I jaunted myself into a walking slumber, as that was all I could muster, and crept toward the door. “No, that’s what they would expect.” Turning around, I felt a sickening ping in my stomach and groin, which was nothing short of usual but I had to obey it. “Those damn gnomes are just waiting for me to come out so they can give me a hysterectomy.” In case you don’t know me as well as the lady who changed me when I was younger, I like to play these games with myself. With the prospect of my man-ovaries in jeopardy, I decided to take the path less traveled and go out my window and crawl through the bathroom window. Damn I was on a roll. I quickly backed up to gain running speed, then I leapt into my window like a trout upstream. I lied on the ground remembering how lucky I was one day when a really hard Algebra test was postponed because my teacher was having some baby-chucking “schizophrenic” issues, and I just couldn’t understand why luck had to strike then and not now. The window was closed.

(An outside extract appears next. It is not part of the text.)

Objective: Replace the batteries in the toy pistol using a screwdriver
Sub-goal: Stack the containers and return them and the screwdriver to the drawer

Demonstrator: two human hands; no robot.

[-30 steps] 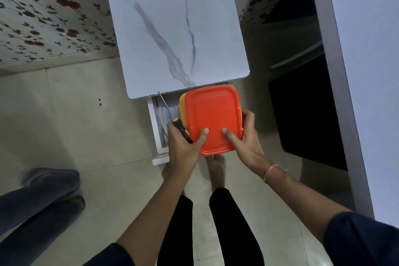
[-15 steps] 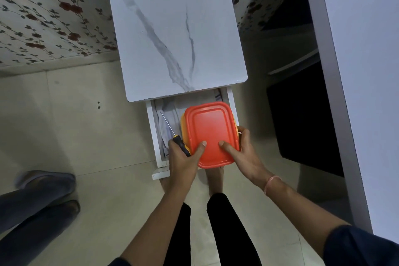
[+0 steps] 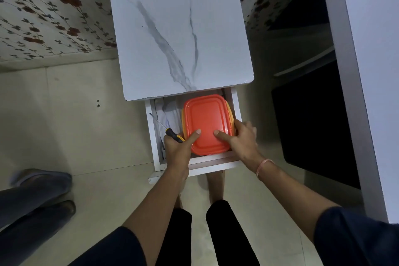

“Alright, let’s try this again.” Yeah, I’m cool; I can do anything but open a window. There’s nothing wrong with that one problem except a misaligned spine. Anyway, I opened the window after another verbal assault from my mother. “Why if you’re blessed grandfather were still alive, he’d stick his bible somewhere in you where a bible should never go.” That premonition had always struck a cord with me ever since I was three years old. Had to make this quick. After lubing up for speed, I thrust myself through my window and into the morning sunshine. Sunshine should’ve sent Neosporin, because, in my fear of hysteretic incarceration, I had forgotten all about the thorn bush outside my window. And that’s the story of how I became the biggest nudist Cabbage Patch Kid in all of Corporate America.
I wiped the slugs off my skin and slithered through my bathroom window, but the shame was still there and it stung like when I pee. My mother still hadn’t given up on me, like she should have an hour ago. “If you don’t get in here, I will take a steamy shit in your cereal. Jesus Christ on a pogo stick, send a lighting bolt to free me from this bondage.” The hostility of my mother was growing steadily more serious so I thought I should at least acknowledge her threats. “Mom, I’m up, Grandpa’s dead, and I don’t need you pooping anywhere that might get you kicked out of Rhode Island, again.” Shower time.

Now, the last three times I took a shower, I’ve woken up several hours later being resuscitated by paramedics. This time was no different. You see I’m one of those children with 911 right below ‘Grandma’ on the speed dial. I can sleep anywhere, and I can prove it at will. Why, I once slept in a friend’s ferret cage on a bet; I won, but the scars are still there to remind me to keep my hand out of the bad-bet cookie jar.

So I waved goodbye to Jesus and came to. “Hey Mr. Paramedic, working hard, or hardly working? Haha, that one always gets me, but seriously you’re a good sport. Next show at 10 pm.” He packed up his gear and left as I sat down to a halfheartedly prepared meal. There was a delicious bounty of ‘Great Grains’ with, yes, a big steamy poop in it sitting right before me. Possibilities. I looked at my mother and she looked at me with the same choler in her eyes. “Sorry it’s not gift wrapped sweetie.” Although I really wanted to beat her with a hose full of bee bees, I had to settle with a “Great Grains, yum, this’ll be good for getting me out of 2nd period for at least an hour today, thanks Mom.”

Of course I didn’t eat that shit, but I did swallow my pride to pick it up and pelt her car before I left for school in my own vehicle. “The mower needs gas, Mom!”
P.S. This is what part of the alphabet would look like if Q and R were eliminated.